EXERCISE DIRECTIONS: Output a verbatim copy of the data, cut off after the line that contains "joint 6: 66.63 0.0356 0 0".
....
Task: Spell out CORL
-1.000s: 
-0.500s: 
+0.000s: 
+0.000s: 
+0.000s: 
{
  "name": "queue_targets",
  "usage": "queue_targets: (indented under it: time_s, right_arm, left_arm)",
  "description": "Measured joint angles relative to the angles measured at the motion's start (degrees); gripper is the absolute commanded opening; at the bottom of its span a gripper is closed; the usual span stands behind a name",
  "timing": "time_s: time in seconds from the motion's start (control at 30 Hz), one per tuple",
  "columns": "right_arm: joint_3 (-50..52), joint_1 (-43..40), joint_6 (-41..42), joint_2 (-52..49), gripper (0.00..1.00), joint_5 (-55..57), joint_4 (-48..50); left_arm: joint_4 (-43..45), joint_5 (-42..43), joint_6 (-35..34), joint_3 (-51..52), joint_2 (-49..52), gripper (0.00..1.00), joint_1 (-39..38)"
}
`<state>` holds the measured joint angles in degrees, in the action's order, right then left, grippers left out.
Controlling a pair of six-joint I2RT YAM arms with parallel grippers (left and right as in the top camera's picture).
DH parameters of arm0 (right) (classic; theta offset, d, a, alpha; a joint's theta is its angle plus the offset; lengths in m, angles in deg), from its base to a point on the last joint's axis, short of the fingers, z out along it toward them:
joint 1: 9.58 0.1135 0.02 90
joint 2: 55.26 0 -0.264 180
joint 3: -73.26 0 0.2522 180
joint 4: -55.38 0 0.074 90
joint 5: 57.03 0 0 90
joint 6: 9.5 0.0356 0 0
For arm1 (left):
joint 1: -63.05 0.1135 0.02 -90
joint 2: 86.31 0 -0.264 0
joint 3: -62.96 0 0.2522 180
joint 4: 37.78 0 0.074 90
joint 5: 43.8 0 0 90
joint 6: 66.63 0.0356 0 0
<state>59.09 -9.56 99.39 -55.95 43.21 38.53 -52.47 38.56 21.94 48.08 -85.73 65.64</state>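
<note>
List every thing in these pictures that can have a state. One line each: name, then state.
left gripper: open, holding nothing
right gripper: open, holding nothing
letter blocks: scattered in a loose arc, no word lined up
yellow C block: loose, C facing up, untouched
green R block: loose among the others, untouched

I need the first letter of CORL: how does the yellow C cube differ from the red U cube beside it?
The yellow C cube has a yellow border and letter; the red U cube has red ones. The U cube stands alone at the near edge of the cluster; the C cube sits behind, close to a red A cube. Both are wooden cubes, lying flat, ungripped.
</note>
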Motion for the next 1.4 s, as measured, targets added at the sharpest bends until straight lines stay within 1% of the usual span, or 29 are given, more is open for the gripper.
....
EXERCISE OUTPUT:
Task: Spell out CORL
-1.000s: 
-0.500s: 
+0.000s: 
+0.000s: 
+0.000s: 
{
  "name": "queue_targets",
  "usage": "queue_targets: (indented under it: time_s, right_arm, left_arm)",
  "description": "Measured joint angles relative to the angles measured at the motion's start (degrees); gripper is the absolute commanded opening; at the bottom of its span a gripper is closed; the usual span stands behind a name",
  "timing": "time_s: time in seconds from the motion's start (control at 30 Hz), one per tuple",
  "columns": "right_arm: joint_3 (-50..52), joint_1 (-43..40), joint_6 (-41..42), joint_2 (-52..49), gripper (0.00..1.00), joint_5 (-55..57), joint_4 (-48..50); left_arm: joint_4 (-43..45), joint_5 (-42..43), joint_6 (-35..34), joint_3 (-51..52), joint_2 (-49..52), gripper (0.00..1.00), joint_1 (-39..38)"
}
`<state>` holds the measured joint angles in degrees, in the action's order, right then left, grippers left out.
Controlling a pair of six-joint I2RT YAM arms with parallel grippers (left and right as in the top camera's picture).
DH parameters of arm0 (right) (classic; theta offset, d, a, alpha; a joint's theta is its angle plus the offset; lengths in m, angles in deg), from its base to a point on the last joint's axis, short of the fingers, z out along it toward them:
joint 1: 9.58 0.1135 0.02 90
joint 2: 55.26 0 -0.264 180
joint 3: -73.26 0 0.2522 180
joint 4: -55.38 0 0.074 90
joint 5: 57.03 0 0 90
joint 6: 9.5 0.0356 0 0
For arm1 (left):
joint 1: -63.05 0.1135 0.02 -90
joint 2: 86.31 0 -0.264 0
joint 3: -62.96 0 0.2522 180
joint 4: 37.78 0 0.074 90
joint 5: 43.8 0 0 90
joint 6: 66.63 0.0356 0 0

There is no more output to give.